■ WHAT IS NEEDED ■
Give back exactly the lines from the line that contains "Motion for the" to the last line of the listing below, inclusive, and no others.

■ DATA SECTION ■
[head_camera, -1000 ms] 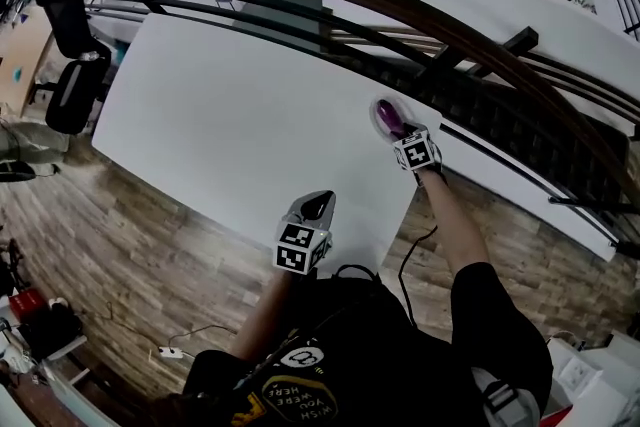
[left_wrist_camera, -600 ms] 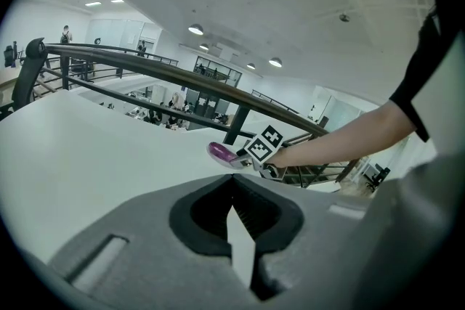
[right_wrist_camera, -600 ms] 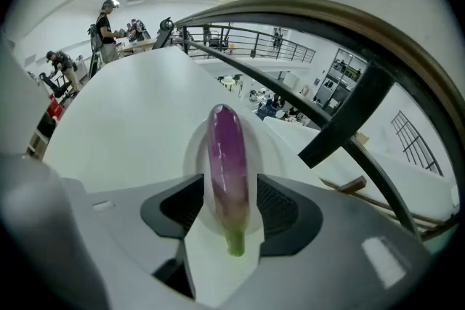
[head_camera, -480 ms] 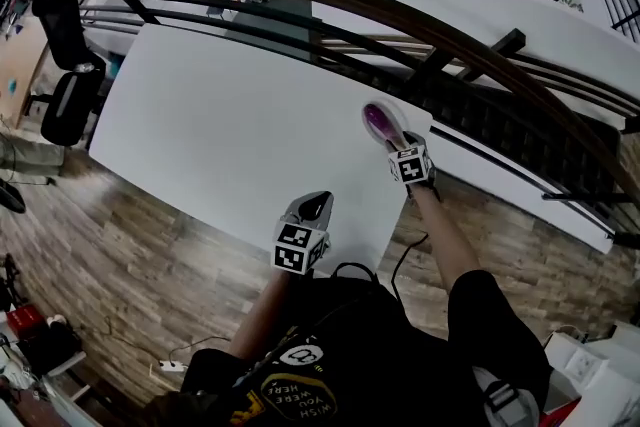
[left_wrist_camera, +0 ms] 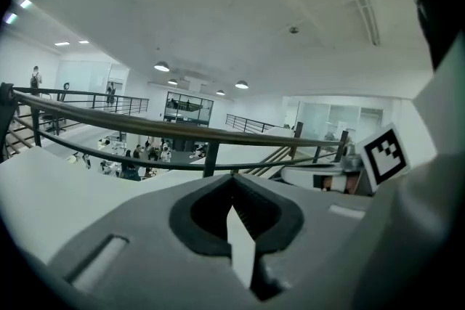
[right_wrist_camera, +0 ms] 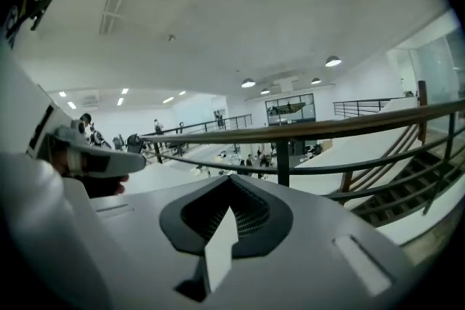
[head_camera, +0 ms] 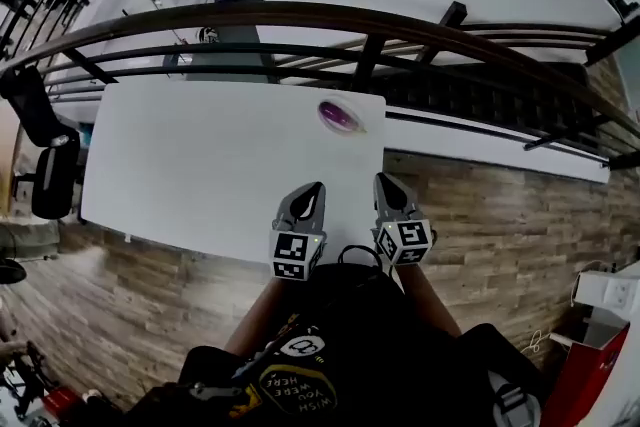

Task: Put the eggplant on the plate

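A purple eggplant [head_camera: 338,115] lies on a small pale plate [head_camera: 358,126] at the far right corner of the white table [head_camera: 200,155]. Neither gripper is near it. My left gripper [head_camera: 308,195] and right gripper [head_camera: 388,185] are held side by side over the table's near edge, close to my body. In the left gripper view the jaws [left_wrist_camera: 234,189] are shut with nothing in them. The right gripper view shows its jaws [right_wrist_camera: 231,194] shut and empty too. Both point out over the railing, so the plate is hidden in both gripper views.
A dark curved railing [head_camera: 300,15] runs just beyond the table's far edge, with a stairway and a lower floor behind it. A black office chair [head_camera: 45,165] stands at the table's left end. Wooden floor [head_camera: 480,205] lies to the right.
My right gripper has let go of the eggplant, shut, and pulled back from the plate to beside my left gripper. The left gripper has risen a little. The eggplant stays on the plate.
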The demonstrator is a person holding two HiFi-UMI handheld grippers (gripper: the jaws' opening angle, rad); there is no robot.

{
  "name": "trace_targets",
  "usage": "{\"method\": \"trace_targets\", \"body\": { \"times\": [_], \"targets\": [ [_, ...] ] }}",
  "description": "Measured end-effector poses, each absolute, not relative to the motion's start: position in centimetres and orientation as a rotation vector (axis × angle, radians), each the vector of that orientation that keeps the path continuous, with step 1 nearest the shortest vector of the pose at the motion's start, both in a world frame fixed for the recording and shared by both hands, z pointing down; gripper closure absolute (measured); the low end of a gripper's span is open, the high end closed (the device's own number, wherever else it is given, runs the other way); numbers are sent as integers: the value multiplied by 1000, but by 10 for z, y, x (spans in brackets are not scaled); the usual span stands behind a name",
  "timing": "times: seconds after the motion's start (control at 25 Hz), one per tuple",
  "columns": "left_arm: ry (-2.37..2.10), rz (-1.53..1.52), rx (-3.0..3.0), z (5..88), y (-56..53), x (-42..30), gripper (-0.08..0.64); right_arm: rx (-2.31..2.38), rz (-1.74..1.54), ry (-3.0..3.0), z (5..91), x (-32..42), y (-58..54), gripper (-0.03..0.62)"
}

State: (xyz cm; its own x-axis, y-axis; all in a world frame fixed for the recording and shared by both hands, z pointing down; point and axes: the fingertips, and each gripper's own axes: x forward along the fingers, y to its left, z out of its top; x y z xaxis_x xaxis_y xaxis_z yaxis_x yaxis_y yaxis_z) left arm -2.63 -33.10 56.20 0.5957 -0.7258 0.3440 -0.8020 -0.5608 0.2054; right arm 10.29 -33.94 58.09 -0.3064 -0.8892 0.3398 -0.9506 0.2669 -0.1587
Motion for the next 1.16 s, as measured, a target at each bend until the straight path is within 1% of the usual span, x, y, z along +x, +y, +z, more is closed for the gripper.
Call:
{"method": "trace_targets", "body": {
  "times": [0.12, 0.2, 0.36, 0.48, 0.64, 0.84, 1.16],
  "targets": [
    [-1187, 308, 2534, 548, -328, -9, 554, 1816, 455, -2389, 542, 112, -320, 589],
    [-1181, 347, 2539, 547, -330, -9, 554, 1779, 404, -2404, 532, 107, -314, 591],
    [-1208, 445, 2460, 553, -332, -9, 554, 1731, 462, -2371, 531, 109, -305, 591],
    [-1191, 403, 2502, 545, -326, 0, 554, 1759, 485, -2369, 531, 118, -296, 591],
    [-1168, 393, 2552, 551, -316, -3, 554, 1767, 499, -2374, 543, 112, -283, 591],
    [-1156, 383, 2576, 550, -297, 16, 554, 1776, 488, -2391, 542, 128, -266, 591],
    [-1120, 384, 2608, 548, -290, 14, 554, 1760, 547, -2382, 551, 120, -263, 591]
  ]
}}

■ WRITTEN RESPONSE ■
Motion for the next 1.16 s, as measured, a target at each bend until the straight path is within 1% of the usual span, x, y, z along +x, +y, +z, more is closed for the gripper.
Call:
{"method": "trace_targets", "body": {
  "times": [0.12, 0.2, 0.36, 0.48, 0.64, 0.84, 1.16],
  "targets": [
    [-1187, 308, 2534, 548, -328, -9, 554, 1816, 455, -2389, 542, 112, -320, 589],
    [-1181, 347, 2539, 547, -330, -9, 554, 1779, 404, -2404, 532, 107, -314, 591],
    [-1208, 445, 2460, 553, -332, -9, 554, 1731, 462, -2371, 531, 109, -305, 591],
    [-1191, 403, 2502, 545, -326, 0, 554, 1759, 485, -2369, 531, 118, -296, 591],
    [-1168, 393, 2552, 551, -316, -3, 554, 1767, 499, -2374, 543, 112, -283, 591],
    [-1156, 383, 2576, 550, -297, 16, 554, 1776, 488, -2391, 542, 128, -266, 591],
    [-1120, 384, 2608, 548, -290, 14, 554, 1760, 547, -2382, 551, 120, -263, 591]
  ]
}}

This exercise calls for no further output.